Betty's a kitchen maid courted by a bucktooth jerk named Irving who thinks the best way to woo a lady is to play practical jokes on her. He shakes hands with a removable hand. He gives her a box of candy with a pop-up devil that scares the bejabbers out of her, then scares her worse with a phony snake.

Growing angrier & angrier, Betty goes upstairs to Professor Grampy's room & solicites his inventor's prowess in her behalf. After putting on his Thinking Cap, Grampy comes up with sundry inventions that should do the trick.
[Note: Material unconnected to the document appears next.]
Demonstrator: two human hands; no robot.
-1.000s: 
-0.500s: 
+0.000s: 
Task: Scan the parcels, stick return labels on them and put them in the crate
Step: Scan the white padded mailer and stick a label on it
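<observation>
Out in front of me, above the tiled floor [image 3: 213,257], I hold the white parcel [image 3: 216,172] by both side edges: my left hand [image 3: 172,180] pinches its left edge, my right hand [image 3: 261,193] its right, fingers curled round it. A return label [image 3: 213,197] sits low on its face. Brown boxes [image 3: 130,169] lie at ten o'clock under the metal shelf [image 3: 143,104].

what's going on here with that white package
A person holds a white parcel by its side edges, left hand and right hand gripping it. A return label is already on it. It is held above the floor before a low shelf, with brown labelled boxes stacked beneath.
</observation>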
Betty has Irving take a cake upstairs to Grampy. Irving replaces the candle with a firecracker while still on the staircase heading for Grampy's room.

Grampy's inventions pretty much do Irving in. Except Irving gets the last laugh because the old guy failed to detect the firecracker, & when he & Betty sit down to share the cake, Grampy makes the mistake of lighting the "candle."


House Cleaning Blues House Cleaning Blues (1937) again drops Betty Boop from the opening title card credit, giving Grampy sole billing even though Betty's got more screen time in this one.

How shortsighted that the Fleischers lost faith in Betty as a leading lady. They first of all reduce her from vaudeville & burlesque star to babysitter or housemaid or cook or nurse, then write scripts more for her co-stars than her. No wonder they gave up on her altogether in 1939 & concentrated on Popeye cartoons.

In earlier cartoons Betty lives humbly in a small rural cottage or in an apartment in an inner city working class neighborhood. Here, though, she seems to own a mansion along a gorgeous tree-lined lane, & lives in the big old place all alone.

Betty's caged canary wakes her up at dawn. In an absolutely stunning camera pan we get a three-dimensional view of the messy rooms. From the banner hanging askew we know there was a birthday party the night before, & revelers have left a mess everywhere.

Noting the enormity of each room there must've been at least fifty guests to mess up so much space. And note the arched ceiling of Betty's bedroom, the grand piano in the expansive music room. Maybe she won the lottery.

Singing "House Cleaning Blues" she begins cleaning up cigarette butts, roles up filthy carpets, sweeps floors, but then accidentally spills the garbage she just gathered & stumbles into the piled-high dirty dishes.

Losing her temper she begins breaking more dishes & pulling long faces & stomps on a broom handle so hard the broom pops up & nearly knocks her unconscious.

Grampy is in his gussy automobile, coming over to get Betty to join him for a drive. She can't go because the house is too messy & she has to clean it up. So Grampy puts on his thinkin' cap, the light comes on, & he tapdances a gay "Hooray! I've got it!"

The rest of the film is an array of cleaning devices he quickly invented, none of which make any real sense but are cute. Then off he goes with Betty in his fancy car which has a private soda fountain in it.